Gönderildi : 22 Haziran 2007 20:24
(@by_kole)
Gönderiler: 2301
BDSM Ustası Yönetici Admin
Konu başlatıcı
 

Arabayı düzgün bir yere çekerek bagajdan bana ait eşyaları alarak. Alt kata indim şirin bir odaydı. Televizyon,bilgisayar,dvdplayer,televizyon,ve buzdolabı vardı. Eşyalarımı yerleştirdim. yeni kıyafetlerimi askıma eskilerle berabet astım. Çekmeceleri yerleştirip duşumu aldım. Yatağa uzanıp bugünkü gelişmeleri gözden geçirdim.Bu esnada Hanımefendinin tavrı ve ayakları aklımdan çıkmıyordu. Kölelik ruhum kabarmış hayaller kurmaya başlamıştım.Kendimce eğleniyrodum. Saat on gibi uykum gelmişti gün boyu yürümek ve bitkin düşmek kolay değildi kapımı araladım ve yatağın içine girerek uyumaya karar verdim sabah saatimi 8e kurmuştum. Günün yorgunluğuyla uyumuşum.

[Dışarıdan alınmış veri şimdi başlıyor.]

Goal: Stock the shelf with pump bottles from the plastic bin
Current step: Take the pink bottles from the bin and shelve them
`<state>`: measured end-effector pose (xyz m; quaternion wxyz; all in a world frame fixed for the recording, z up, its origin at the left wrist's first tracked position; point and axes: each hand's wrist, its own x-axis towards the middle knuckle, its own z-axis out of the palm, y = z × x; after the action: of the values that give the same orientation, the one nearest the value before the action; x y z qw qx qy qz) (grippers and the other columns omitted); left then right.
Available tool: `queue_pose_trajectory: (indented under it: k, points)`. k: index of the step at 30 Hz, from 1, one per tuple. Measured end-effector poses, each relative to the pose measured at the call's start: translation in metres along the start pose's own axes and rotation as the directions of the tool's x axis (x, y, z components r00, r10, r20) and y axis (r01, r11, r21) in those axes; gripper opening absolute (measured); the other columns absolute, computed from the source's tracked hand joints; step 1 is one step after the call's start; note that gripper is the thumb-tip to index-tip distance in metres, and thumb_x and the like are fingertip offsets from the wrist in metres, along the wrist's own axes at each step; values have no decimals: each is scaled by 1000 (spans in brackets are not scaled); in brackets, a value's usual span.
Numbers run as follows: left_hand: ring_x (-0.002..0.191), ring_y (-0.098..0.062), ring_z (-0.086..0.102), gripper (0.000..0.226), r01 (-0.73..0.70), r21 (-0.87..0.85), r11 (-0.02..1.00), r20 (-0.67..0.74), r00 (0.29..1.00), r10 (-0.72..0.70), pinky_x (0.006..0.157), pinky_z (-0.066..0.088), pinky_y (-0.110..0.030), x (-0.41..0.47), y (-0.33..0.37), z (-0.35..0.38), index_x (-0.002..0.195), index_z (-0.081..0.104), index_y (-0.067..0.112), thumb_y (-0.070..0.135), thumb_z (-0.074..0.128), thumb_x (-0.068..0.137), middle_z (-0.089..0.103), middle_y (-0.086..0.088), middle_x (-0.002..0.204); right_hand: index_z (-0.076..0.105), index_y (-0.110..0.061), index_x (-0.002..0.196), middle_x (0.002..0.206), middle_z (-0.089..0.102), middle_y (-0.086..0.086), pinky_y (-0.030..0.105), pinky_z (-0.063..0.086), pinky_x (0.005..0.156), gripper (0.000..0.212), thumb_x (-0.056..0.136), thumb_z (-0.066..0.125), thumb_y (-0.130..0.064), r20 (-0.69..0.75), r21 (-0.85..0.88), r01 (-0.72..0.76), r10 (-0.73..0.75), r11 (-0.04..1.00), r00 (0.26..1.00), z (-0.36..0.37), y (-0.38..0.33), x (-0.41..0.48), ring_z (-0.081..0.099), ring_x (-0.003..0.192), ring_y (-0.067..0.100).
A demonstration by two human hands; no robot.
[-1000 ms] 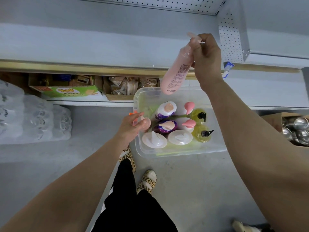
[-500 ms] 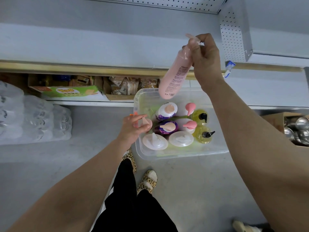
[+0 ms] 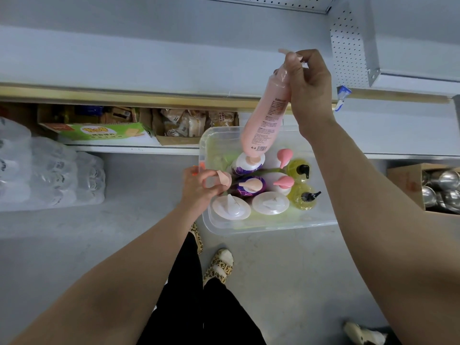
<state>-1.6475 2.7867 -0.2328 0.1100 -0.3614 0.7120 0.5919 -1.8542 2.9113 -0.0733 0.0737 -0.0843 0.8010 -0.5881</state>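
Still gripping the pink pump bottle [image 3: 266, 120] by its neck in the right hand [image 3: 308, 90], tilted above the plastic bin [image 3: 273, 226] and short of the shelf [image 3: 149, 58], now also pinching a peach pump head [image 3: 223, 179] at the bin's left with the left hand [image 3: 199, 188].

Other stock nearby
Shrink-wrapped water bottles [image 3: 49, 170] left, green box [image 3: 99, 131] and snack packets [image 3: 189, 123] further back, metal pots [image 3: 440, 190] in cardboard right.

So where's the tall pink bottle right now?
In the head view, right of centre: the right hand holds the pink bottle by its neck, tilted, above the far side of the plastic bin.
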Motion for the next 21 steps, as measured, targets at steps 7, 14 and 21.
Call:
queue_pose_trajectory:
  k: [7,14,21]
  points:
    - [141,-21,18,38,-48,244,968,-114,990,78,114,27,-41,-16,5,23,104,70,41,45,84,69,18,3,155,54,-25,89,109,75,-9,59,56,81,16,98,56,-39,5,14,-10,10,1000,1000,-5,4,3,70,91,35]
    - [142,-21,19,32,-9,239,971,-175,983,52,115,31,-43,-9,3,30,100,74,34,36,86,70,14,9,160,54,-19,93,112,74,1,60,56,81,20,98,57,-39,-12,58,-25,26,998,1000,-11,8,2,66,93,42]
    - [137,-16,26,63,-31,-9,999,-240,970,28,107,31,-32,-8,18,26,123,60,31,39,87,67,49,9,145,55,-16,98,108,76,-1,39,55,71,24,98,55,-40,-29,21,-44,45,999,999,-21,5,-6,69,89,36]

Saat 8 de uyandım hemen banyoyay girdim. traşımı olup kafamı kazıdım duşumuda alıp giyindim arka kapıdan çıkarak arabaya geldim iç kısmın bir tozunu aldım. Bir süre bahçede dolandım saat 10 olmuş evde hareket yoktu tekrar odama indim bilgisayarı açarak fal bakmaya başladım. O esnada odamda bir diyamofondan ses geldi. Yukarı gel diye . Önce şaşırmış hemen yukarı çıkmıştım. Alt katı dolandım yoktu hemen üst kata çıktım kapısı açıktı. Kapı kenarından buyrun Efendim dedim bana bir portakal suyu sık sade bir nescafe getir hemen dedi. Emredersiniz efendim dedim ama aşağıya inerken içimden ben şöförmüyüm hizmetçimiyim dedim.

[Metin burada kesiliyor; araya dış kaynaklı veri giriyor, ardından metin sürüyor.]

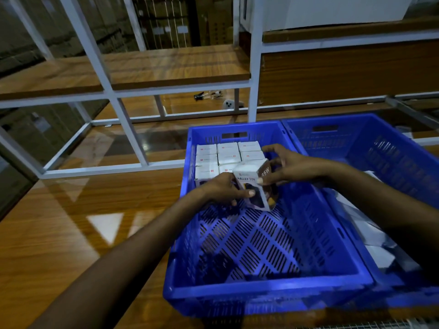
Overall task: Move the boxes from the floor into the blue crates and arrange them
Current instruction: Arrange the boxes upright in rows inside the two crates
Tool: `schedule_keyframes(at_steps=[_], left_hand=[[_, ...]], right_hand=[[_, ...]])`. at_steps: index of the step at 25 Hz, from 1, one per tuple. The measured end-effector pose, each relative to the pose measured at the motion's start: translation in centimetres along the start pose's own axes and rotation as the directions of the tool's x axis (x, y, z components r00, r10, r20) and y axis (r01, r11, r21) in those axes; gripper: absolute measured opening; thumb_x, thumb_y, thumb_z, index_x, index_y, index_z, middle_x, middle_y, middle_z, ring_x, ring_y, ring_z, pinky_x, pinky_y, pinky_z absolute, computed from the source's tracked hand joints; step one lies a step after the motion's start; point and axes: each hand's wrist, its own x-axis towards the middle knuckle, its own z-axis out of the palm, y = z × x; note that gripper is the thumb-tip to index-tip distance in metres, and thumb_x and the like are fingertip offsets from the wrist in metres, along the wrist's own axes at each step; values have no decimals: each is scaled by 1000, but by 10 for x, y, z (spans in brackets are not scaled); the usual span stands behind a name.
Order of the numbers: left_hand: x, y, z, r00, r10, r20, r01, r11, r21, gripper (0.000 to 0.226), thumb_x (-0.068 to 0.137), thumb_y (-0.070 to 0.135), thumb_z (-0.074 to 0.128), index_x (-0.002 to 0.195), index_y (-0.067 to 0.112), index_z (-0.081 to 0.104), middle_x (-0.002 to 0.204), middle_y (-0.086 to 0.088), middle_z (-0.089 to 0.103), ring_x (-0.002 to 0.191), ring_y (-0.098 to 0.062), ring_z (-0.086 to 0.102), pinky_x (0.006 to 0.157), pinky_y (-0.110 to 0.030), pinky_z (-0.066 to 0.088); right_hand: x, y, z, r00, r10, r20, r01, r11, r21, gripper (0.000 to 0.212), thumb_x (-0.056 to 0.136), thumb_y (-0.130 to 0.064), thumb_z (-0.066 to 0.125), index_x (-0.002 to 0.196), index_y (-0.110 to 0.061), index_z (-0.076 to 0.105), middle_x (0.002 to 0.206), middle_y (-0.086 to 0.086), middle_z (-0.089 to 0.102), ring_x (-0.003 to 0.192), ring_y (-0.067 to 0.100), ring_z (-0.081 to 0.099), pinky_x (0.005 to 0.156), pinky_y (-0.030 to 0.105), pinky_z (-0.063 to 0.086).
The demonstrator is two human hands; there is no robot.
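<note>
A blue slotted crate (261,293) sits in front of me on a glossy wooden surface. Several white boxes (228,154) stand packed in rows against its far wall. Both hands hold one white box (254,186) printed "HALLEY 20W", tilted, just in front of those rows and above the crate floor. My left hand (223,189) grips its near left side with the thumb on the front face. My right hand (288,166) grips its top right edge. A second blue crate (370,138) stands to the right with white boxes (377,255) lying in it, partly hidden by my right arm.
White metal shelf frames (133,129) with wooden boards rise behind and to the left of the crates. Small items, a black clip and a white device (229,104), lie on the board behind the frame. The wooden surface (71,233) stretches to the left.
</note>
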Motion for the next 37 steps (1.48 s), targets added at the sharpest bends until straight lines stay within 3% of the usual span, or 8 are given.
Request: schedule_keyframes(at_steps=[4, 6, 10, 13, 17, 25, 30, 37], left_hand=[[10, 0, 3, 996, 38, -82, -25, 987, 157, 64, 80, 44, 83, 132, 19, 54, 100, 2, 73, 80, -13, 69, 67, -31, 58], [15, -1, 4, 985, 64, -160, -23, 970, 243, 78, 75, 47, 85, 136, 25, 42, 86, 6, 67, 77, -15, 67, 62, -29, 51], [29, 5, -2, 966, 184, -185, -92, 904, 418, 70, 78, 41, 84, 135, 25, 46, 77, 8, 62, 75, -17, 64, 62, -32, 48], [46, 8, -7, 964, 179, -194, -73, 888, 454, 68, 77, 38, 85, 131, 21, 49, 89, -1, 70, 85, -23, 66, 71, -37, 52], [64, 11, -8, 965, 160, -206, -42, 875, 481, 66, 77, 35, 86, 127, 17, 47, 86, 2, 64, 82, -23, 62, 66, -33, 45], [82, 5, -7, 954, 105, -282, 133, 694, 708, 70, 78, 58, 76, 131, 24, 46, 104, -1, 65, 96, -24, 62, 65, -32, 37], [86, -1, -8, 948, 71, -309, 175, 695, 698, 71, 76, 60, 77, 131, 25, 49, 109, 0, 66, 99, -24, 63, 66, -32, 39], [87, -3, -4, 940, 102, -325, 173, 678, 715, 70, 79, 48, 80, 132, 21, 44, 116, -3, 65, 101, -27, 63, 69, -32, 40]], right_hand=[[11, 8, 7, 993, -103, -64, 76, 939, -334, 81, 75, -23, 90, 142, -27, 44, 122, 1, 65, 102, 14, 67, 88, 34, 60], [16, 10, 8, 992, -99, -81, 51, 888, -458, 79, 73, -23, 90, 139, -21, 48, 120, -2, 64, 103, 16, 64, 87, 33, 57], [35, 18, 5, 990, -75, -116, -20, 753, -657, 76, 67, -25, 91, 132, -18, 52, 118, 1, 61, 100, 20, 60, 79, 31, 53], [51, 25, 2, 979, -127, -159, -48, 613, -788, 66, 69, -24, 87, 127, -18, 56, 120, 8, 54, 109, 29, 59, 82, 41, 56], [62, 23, 3, 964, -189, -186, -101, 384, -918, 62, 77, -32, 80, 130, -14, 54, 127, 13, 47, 118, 34, 50, 86, 43, 51], [84, 26, 15, 964, -89, -249, -176, 488, -855, 49, 86, -8, 74, 128, -6, 50, 127, 16, 60, 112, 36, 64, 80, 38, 50], [95, 33, 23, 953, -56, -298, -221, 549, -807, 70, 83, -5, 76, 139, -4, 34, 120, 17, 64, 106, 37, 67, 68, 40, 46], [102, 33, 32, 941, 1, -339, -237, 718, -654, 86, 86, -10, 73, 148, -7, 13, 118, 17, 62, 100, 35, 66, 69, 42, 51]])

İstekleri hazırlayıp tepsiyle odasına çıktım kapıyı çaldım gel demesiyle içeri girdim. Beni şöle bir tepeden aşağıya süzdü ve dünkü zibidiye bak şimdikine bak bir gecede imaj yapmış bizim asalak dedi gülerek. İçimden hey allahım dedim. Servisi yaptım kenarda bekle dedi. Şaşkınca kenarda tepsi elimde beklemeye başladım. Yatakta uzanmış Siyah saten gecelikler üzerindeki örtüsünden gözüken ayak tabanları gözüm takılmıştı çok hoş kıvrımlarda ayak duruşundan dolayı buruşmuş bir görüntü çizen muhteşem bir görüntüydü. Gözlerimi kaçırmak istiyordum ama yapamıyordum heyecandan pul pul terlemiştim.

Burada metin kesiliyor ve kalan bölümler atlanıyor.